Content starts
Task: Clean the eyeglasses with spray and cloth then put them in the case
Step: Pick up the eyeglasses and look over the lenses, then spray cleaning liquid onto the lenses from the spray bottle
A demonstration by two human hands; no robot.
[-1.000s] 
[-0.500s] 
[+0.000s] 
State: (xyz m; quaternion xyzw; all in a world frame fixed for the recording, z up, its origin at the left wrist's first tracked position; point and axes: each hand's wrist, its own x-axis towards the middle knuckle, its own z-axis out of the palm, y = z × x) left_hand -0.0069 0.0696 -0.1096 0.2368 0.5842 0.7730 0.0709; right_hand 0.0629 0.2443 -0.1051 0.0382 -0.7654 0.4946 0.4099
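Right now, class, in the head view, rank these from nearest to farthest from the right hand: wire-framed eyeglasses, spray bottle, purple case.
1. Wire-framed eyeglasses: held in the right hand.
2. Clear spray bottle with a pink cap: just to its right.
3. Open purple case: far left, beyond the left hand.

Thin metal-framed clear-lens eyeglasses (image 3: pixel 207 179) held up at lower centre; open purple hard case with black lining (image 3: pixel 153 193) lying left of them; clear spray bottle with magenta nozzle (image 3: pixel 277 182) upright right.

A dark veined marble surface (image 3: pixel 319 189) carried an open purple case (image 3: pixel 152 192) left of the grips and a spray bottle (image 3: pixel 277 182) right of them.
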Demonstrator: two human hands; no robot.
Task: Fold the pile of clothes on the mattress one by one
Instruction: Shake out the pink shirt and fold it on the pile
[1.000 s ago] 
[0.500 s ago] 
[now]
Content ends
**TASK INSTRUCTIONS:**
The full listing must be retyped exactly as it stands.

**SOLUTION:**
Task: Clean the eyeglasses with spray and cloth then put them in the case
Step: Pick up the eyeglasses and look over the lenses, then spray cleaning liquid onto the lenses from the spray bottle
A demonstration by two human hands; no robot.
[-1.000s] 
[-0.500s] 
[+0.000s] 
State: (xyz m; quaternion xyzw; all in a world frame fixed for the recording, z up, its origin at the left wrist's first tracked position; point and axes: each hand's wrist, its own x-axis towards the middle knuckle, its own z-axis out of the palm, y = z × x) left_hand -0.0069 0.0696 -0.1096 0.2368 0.5842 0.7730 0.0709; right_hand 0.0629 0.2443 -0.1051 0.0382 -0.7654 0.4946 0.4099
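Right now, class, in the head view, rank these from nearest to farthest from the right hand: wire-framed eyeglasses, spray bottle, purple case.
1. Wire-framed eyeglasses: held in the right hand.
2. Clear spray bottle with a pink cap: just to its right.
3. Open purple case: far left, beyond the left hand.

Thin metal-framed clear-lens eyeglasses (image 3: pixel 207 179) held up at lower centre; open purple hard case with black lining (image 3: pixel 153 193) lying left of them; clear spray bottle with magenta nozzle (image 3: pixel 277 182) upright right.

A dark veined marble surface (image 3: pixel 319 189) carried an open purple case (image 3: pixel 152 192) left of the grips and a spray bottle (image 3: pixel 277 182) right of them.
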Demonstrator: two human hands; no robot.
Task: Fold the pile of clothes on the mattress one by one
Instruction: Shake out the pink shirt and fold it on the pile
[1.000 s ago] 
[0.500 s ago] 
[now]

The answer contains nothing more.